Mitch Leigh, the composer of the score, is not in the same league with Hammerstein, Lowe, or Loesser by a long shot – but the songs are effective and occasionally lovely. Music Director Bill Corcoran has done an arrangement for 10 musicians, heavy on guitar, that does not vary much from song to song – he also favors very brisk tempi. The ballet that I seem to remember depicting Aldonza’s manhandling by the muleteers is gone….all this making it seem a little less of a musical and more of a play with songs. Nothing wrong with that, either.
 
In the lead role of Cervantes and Don Quixote, Philip Hernandez clears at least one hurdle – giving a very fine performance of that intolerable old chestnut “The Quest” (better known as “The Impossible Dream”). Mr.
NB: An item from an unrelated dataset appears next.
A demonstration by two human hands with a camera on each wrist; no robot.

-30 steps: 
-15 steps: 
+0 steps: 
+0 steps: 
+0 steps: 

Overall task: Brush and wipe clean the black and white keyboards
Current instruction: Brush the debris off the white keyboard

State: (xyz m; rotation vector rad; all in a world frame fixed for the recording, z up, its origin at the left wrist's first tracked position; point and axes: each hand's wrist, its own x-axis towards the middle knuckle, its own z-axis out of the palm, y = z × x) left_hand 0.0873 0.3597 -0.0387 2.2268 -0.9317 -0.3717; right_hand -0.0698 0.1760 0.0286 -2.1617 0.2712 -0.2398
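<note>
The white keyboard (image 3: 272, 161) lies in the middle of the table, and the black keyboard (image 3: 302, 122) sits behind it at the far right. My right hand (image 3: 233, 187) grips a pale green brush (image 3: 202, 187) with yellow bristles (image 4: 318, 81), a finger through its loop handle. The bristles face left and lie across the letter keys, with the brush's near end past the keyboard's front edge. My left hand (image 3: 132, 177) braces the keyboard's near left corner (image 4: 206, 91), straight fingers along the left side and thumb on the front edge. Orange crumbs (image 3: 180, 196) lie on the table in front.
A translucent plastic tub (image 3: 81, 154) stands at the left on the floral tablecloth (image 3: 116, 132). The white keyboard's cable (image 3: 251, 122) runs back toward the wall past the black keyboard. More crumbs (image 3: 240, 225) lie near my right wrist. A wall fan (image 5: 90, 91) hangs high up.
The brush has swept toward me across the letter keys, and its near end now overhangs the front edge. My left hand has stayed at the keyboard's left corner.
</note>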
Hernandez does not have a plummy or luxuriant voice; but it is more than serviceable and he uses it well. If I have a criticism of his performance, it is simply that I spent more time thinking what a skillful performer he is than in being moved by him. Something of the same verdict must be passed on Rachel Warren as Aldonza, though she has talent and intensity to spare. Prior to taking on the role of Aldonza in the play-within-a-play, she is seen as a prisoner who seems to be suffering from a mixture of catatonia and hysteria. This is, I think, a directorial mistake; Wasserman didn’t write a role for a hysterical catatonic, and her presence unbalances the prison scenes.


The role of Sancho Panza is usually taken by actors short, fat and middle-aged; Jamie La Verdiere is young, trim and sweet-faced. He possesses a nasal singing voice that could etch glass and peel paint; but also a charm that makes every line he utters a delight. Heidi Dean as an obnoxious child and Elizabeth Inghram as Don Quixote’s niece Antonia are quite good. The actor who plays the Barber spoils what could be one of the funniest scenes by mushy diction. Bad diction and over-miking also contribute to the weakness of what should be the climactic scene, where Don Quixote is confronted by the evil Enchanter, who strips him of his illusions.

Kudos to set designer Kris Stone and lighting designer Lap Chi Chu, who created a marvelous velvety black space intersected by shafts of light from a dungeon door and window, splashes of pure white or vividly colored costumes, creating stage pictures that, at their best, made me think someone had been looking at the works of Goya and Murillo.